#### [WORK INSTRUCTIONS]
Please retype the listing exactly as it appears, skipping each picture.
----
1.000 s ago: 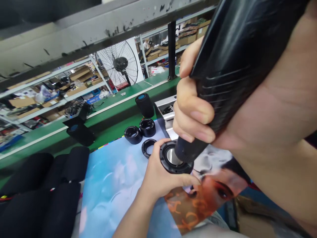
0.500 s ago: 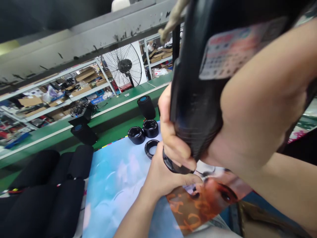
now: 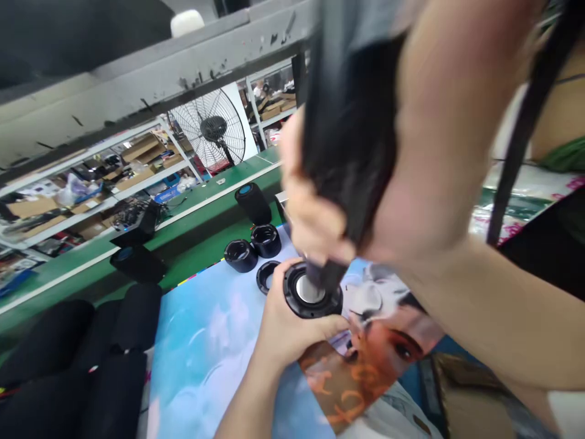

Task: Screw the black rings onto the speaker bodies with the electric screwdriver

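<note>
My right hand (image 3: pixel 411 201) is wrapped around a black power screwdriver (image 3: pixel 350 122), blurred by motion and held upright. Its lower end points down at a round black speaker part (image 3: pixel 313 312) with a silver disc in the middle. Whether the tip touches the part cannot be made out. My left hand (image 3: pixel 286 323) grips that part by its rim, thumb on the near side and fingers on the far side. Just beyond the left hand lies a black ring (image 3: pixel 261 278), with two short black cylindrical housings (image 3: pixel 241 256) behind it.
A printed poster sheet (image 3: pixel 205 341) covers the work surface. Black fabric-covered cylinders (image 3: pixel 50 372) lie at the left, and a black speaker (image 3: pixel 253 204) stands behind the housings. A green bench ledge (image 3: pixel 192 228) runs across the back. Overhead is a grey beam (image 3: pixel 137 76). A cardboard box (image 3: pixel 475 396) is at lower right.
The screwdriver has shifted and its lower end shows more clearly, uncovering the speaker part's silver disc. My left hand keeps its grip. The whole view has moved slightly.
</note>
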The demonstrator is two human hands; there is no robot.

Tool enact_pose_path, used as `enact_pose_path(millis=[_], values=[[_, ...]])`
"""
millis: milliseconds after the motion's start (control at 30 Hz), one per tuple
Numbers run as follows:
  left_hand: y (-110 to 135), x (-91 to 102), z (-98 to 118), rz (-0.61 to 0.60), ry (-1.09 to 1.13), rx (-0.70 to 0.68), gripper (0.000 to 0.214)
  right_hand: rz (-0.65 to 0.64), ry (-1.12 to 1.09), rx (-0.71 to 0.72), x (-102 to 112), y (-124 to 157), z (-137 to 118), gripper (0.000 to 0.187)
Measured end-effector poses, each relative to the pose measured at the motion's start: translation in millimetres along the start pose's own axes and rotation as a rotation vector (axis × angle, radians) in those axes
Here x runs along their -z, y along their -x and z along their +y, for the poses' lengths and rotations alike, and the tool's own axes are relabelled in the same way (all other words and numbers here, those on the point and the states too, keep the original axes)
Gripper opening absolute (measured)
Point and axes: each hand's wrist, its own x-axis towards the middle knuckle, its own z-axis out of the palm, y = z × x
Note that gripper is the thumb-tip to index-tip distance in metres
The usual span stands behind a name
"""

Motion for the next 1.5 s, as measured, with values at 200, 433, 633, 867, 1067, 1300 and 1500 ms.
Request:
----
#### [THE COMPLETED TASK]
1.000 s ago: 
0.500 s ago: 
now: 

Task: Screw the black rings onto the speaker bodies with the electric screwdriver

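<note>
My right hand (image 3: pixel 411 201) is wrapped around a black power screwdriver (image 3: pixel 350 122), blurred by motion and held upright. Its lower end points down at a round black speaker part (image 3: pixel 313 312) with a silver disc in the middle. Whether the tip touches the part cannot be made out. My left hand (image 3: pixel 286 323) grips that part by its rim, thumb on the near side and fingers on the far side. Just beyond the left hand lies a black ring (image 3: pixel 261 278), with two short black cylindrical housings (image 3: pixel 241 256) behind it.
A printed poster sheet (image 3: pixel 205 341) covers the work surface. Black fabric-covered cylinders (image 3: pixel 50 372) lie at the left, and a black speaker (image 3: pixel 253 204) stands behind the housings. A green bench ledge (image 3: pixel 192 228) runs across the back. Overhead is a grey beam (image 3: pixel 137 76). A cardboard box (image 3: pixel 475 396) is at lower right.
The screwdriver has shifted and its lower end shows more clearly, uncovering the speaker part's silver disc. My left hand keeps its grip. The whole view has moved slightly.
</note>
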The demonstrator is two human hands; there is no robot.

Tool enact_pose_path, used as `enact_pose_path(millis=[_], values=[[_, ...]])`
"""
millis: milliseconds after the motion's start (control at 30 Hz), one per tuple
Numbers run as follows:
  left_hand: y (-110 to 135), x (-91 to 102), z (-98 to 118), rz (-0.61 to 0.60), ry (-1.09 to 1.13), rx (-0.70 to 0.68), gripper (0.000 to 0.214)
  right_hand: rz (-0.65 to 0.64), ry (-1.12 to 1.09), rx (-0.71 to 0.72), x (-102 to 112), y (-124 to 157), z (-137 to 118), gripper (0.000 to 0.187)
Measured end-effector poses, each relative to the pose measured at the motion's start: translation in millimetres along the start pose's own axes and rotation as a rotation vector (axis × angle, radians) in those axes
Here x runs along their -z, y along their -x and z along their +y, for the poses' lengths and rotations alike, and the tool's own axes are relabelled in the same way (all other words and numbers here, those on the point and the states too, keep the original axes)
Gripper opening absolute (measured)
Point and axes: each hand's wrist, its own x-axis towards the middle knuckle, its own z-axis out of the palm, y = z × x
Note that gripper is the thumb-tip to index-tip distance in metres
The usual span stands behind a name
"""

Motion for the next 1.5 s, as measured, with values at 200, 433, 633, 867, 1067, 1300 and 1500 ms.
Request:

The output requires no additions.